◆ **Goal of the exercise**
Could you set down every record below exactly as it appears?

[Stored entries]
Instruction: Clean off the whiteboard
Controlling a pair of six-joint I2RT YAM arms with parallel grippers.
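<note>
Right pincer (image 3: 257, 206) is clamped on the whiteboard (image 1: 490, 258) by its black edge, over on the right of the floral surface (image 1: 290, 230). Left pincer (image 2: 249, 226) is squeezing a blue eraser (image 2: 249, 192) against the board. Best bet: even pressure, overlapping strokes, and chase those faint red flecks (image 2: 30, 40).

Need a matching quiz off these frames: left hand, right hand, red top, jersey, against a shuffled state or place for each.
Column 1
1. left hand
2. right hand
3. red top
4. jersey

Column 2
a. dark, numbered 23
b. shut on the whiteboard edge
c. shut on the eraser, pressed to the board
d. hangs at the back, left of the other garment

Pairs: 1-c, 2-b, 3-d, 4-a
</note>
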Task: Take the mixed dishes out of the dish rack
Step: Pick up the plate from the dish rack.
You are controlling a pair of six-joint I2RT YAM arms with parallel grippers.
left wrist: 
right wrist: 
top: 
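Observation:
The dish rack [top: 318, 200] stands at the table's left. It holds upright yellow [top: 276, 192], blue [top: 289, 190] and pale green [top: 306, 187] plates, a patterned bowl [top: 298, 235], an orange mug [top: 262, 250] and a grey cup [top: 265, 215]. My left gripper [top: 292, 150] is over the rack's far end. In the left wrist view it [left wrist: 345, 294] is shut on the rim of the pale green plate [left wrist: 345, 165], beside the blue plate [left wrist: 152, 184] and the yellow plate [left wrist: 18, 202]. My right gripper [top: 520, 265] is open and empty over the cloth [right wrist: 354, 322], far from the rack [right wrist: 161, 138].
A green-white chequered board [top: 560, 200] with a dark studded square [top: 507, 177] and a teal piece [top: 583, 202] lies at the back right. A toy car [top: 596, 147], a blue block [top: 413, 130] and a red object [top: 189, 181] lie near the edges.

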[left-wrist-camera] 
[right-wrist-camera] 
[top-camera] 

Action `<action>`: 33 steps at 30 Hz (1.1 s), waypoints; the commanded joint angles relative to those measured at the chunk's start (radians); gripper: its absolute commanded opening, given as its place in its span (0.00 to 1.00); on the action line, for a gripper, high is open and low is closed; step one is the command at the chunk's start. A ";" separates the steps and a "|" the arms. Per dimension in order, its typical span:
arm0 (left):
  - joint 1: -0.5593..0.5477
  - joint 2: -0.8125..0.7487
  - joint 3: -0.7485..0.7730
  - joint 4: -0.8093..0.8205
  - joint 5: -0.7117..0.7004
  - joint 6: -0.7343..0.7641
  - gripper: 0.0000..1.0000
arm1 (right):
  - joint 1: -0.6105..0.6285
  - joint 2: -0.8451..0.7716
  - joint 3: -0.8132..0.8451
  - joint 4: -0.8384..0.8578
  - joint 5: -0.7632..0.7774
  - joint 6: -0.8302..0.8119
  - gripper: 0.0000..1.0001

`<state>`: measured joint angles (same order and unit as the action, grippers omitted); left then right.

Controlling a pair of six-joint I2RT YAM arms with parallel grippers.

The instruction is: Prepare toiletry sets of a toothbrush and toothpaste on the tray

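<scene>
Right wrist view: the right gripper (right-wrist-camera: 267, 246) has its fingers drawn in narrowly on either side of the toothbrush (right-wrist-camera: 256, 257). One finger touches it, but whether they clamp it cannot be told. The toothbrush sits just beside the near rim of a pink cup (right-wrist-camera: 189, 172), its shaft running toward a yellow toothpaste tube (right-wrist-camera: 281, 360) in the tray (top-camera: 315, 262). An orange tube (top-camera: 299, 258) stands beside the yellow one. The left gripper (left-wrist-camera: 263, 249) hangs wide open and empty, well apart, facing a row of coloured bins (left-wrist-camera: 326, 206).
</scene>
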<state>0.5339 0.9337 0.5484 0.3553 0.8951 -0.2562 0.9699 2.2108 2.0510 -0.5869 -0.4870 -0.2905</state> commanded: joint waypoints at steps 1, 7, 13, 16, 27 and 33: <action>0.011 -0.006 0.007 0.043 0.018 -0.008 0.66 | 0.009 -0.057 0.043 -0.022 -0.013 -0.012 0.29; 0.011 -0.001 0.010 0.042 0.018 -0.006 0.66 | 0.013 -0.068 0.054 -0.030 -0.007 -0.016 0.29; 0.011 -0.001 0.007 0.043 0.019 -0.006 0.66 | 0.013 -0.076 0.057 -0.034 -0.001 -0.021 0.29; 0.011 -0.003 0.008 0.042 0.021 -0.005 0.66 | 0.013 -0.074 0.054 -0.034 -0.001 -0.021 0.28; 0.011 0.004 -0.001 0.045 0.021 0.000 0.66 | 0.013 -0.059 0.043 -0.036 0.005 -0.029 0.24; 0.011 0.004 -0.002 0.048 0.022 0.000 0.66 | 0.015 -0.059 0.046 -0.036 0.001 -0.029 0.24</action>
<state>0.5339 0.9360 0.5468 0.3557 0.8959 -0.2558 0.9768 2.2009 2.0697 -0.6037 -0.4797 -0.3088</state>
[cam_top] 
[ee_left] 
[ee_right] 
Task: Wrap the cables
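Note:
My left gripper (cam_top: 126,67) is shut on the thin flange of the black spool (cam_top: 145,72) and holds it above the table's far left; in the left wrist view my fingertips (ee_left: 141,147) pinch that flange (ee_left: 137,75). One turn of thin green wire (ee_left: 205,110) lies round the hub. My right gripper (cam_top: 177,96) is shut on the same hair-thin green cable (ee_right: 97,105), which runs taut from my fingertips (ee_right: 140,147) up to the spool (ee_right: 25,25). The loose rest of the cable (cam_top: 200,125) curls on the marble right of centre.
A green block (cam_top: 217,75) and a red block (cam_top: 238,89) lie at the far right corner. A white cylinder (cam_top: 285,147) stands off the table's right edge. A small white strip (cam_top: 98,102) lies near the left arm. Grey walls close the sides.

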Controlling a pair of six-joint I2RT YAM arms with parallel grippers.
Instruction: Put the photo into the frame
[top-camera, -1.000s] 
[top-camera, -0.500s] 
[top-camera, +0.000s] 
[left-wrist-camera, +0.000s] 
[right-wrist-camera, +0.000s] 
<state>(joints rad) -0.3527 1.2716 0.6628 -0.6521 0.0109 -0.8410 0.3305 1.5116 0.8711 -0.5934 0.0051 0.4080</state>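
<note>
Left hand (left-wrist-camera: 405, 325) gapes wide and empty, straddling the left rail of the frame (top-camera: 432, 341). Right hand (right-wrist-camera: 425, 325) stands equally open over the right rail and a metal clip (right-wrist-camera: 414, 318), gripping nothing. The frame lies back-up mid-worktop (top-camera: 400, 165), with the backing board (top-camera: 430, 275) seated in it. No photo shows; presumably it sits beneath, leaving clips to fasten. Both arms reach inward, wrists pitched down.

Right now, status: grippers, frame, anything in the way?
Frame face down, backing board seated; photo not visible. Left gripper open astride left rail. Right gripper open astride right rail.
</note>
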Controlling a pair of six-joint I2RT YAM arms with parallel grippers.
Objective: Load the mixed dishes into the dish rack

◆ **Response to this exercise**
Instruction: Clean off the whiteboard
Controlling a pair of six-joint I2RT YAM arms with parallel grippers.
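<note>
Right pincer (image 3: 257, 206) is clamped on the whiteboard (image 1: 490, 258) by its black edge, over on the right of the floral surface (image 1: 290, 230). Left pincer (image 2: 249, 226) is squeezing a blue eraser (image 2: 249, 192) against the board. Best bet: even pressure, overlapping strokes, and chase those faint red flecks (image 2: 30, 40).

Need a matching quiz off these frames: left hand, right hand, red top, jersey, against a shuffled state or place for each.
Column 1
1. left hand
2. right hand
3. red top
4. jersey

Column 2
a. dark, numbered 23
b. shut on the whiteboard edge
c. shut on the eraser, pressed to the board
d. hangs at the back, left of the other garment

Pairs: 1-c, 2-b, 3-d, 4-a
</note>
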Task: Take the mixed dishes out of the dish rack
Step: Pick up the plate from the dish rack.
You are controlling a pair of six-joint I2RT YAM arms with parallel grippers.
left wrist: 
right wrist: 
top: 
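Observation:
The dish rack [top: 318, 200] stands at the table's left. It holds upright yellow [top: 276, 192], blue [top: 289, 190] and pale green [top: 306, 187] plates, a patterned bowl [top: 298, 235], an orange mug [top: 262, 250] and a grey cup [top: 265, 215]. My left gripper [top: 292, 150] is over the rack's far end. In the left wrist view it [left wrist: 345, 294] is shut on the rim of the pale green plate [left wrist: 345, 165], beside the blue plate [left wrist: 152, 184] and the yellow plate [left wrist: 18, 202]. My right gripper [top: 520, 265] is open and empty over the cloth [right wrist: 354, 322], far from the rack [right wrist: 161, 138].
A green-white chequered board [top: 560, 200] with a dark studded square [top: 507, 177] and a teal piece [top: 583, 202] lies at the back right. A toy car [top: 596, 147], a blue block [top: 413, 130] and a red object [top: 189, 181] lie near the edges.
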
[left-wrist-camera] 
[right-wrist-camera] 
[top-camera] 

Action `<action>`: 33 steps at 30 Hz (1.1 s), waypoints; the commanded joint angles relative to those measured at the chunk's start (radians); gripper: its absolute commanded opening, given as its place in its span (0.00 to 1.00); on the action line, for a gripper, high is open and low is closed; step one is the command at the chunk's start. A ";" separates the steps and a "|" the arms. Per dimension in order, its typical span:
arm0 (left):
  - joint 1: -0.5593..0.5477
  - joint 2: -0.8125..0.7487
  - joint 3: -0.7485..0.7730
  - joint 4: -0.8093..0.8205
  - joint 5: -0.7117..0.7004
  - joint 6: -0.7343..0.7641
  - gripper: 0.0000..1.0000
arm1 (right):
  - joint 1: -0.6105..0.6285
  - joint 2: -0.8451..0.7716
  - joint 3: -0.8132..0.8451
  - joint 4: -0.8384..0.8578
  - joint 5: -0.7632..0.7774
  - joint 6: -0.8302..0.8119
  - gripper: 0.0000..1.0001

`<state>`: measured joint angles (same order and unit as the action, grippers omitted); left then right.

Controlling a pair of six-joint I2RT YAM arms with parallel grippers.

The instruction is: Prepare toiletry sets of a toothbrush and toothpaste on the tray

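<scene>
Right wrist view: the right gripper (right-wrist-camera: 267, 246) has its fingers drawn in narrowly on either side of the toothbrush (right-wrist-camera: 256, 257). One finger touches it, but whether they clamp it cannot be told. The toothbrush sits just beside the near rim of a pink cup (right-wrist-camera: 189, 172), its shaft running toward a yellow toothpaste tube (right-wrist-camera: 281, 360) in the tray (top-camera: 315, 262). An orange tube (top-camera: 299, 258) stands beside the yellow one. The left gripper (left-wrist-camera: 263, 249) hangs wide open and empty, well apart, facing a row of coloured bins (left-wrist-camera: 326, 206).
</scene>
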<state>0.5339 0.9337 0.5484 0.3553 0.8951 -0.2562 0.9699 2.2108 2.0510 -0.5869 -0.4870 -0.2905</state> commanded: joint waypoints at steps 1, 7, 13, 16, 27 and 33: <action>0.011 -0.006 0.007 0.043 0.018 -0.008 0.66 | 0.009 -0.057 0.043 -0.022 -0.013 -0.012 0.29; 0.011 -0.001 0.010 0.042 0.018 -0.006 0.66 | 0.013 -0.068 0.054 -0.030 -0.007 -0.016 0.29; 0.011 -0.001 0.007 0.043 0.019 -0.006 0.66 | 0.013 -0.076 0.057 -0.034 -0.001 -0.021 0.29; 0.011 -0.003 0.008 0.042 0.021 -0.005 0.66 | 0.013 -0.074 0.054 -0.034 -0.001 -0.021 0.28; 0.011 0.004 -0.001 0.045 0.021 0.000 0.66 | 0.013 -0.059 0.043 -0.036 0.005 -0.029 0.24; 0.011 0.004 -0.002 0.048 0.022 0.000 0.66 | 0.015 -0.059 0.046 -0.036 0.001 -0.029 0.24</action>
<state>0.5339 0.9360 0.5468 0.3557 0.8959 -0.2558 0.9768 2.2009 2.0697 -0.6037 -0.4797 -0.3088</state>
[cam_top] 
[ee_left] 
[ee_right] 
Task: Wrap the cables
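Note:
My left gripper (cam_top: 126,67) is shut on the thin flange of the black spool (cam_top: 145,72) and holds it above the table's far left; in the left wrist view my fingertips (ee_left: 141,147) pinch that flange (ee_left: 137,75). One turn of thin green wire (ee_left: 205,110) lies round the hub. My right gripper (cam_top: 177,96) is shut on the same hair-thin green cable (ee_right: 97,105), which runs taut from my fingertips (ee_right: 140,147) up to the spool (ee_right: 25,25). The loose rest of the cable (cam_top: 200,125) curls on the marble right of centre.
A green block (cam_top: 217,75) and a red block (cam_top: 238,89) lie at the far right corner. A white cylinder (cam_top: 285,147) stands off the table's right edge. A small white strip (cam_top: 98,102) lies near the left arm. Grey walls close the sides.
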
Controlling a pair of six-joint I2RT YAM arms with parallel grippers.
Instruction: Put the photo into the frame
[top-camera, -1.000s] 
[top-camera, -0.500s] 
[top-camera, +0.000s] 
[left-wrist-camera, +0.000s] 
[right-wrist-camera, +0.000s] 
<state>(joints rad) -0.3527 1.2716 0.6628 -0.6521 0.0109 -0.8410 0.3305 1.5116 0.8711 -0.5934 0.0051 0.4080</state>
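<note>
Left hand (left-wrist-camera: 405, 325) gapes wide and empty, straddling the left rail of the frame (top-camera: 432, 341). Right hand (right-wrist-camera: 425, 325) stands equally open over the right rail and a metal clip (right-wrist-camera: 414, 318), gripping nothing. The frame lies back-up mid-worktop (top-camera: 400, 165), with the backing board (top-camera: 430, 275) seated in it. No photo shows; presumably it sits beneath, leaving clips to fasten. Both arms reach inward, wrists pitched down.

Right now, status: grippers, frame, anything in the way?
Frame face down, backing board seated; photo not visible. Left gripper open astride left rail. Right gripper open astride right rail.
</note>
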Controlling a pair of six-joint I2RT YAM arms with parallel grippers.
Objective: Load the mixed dishes into the dish rack

As written, the answer is complete.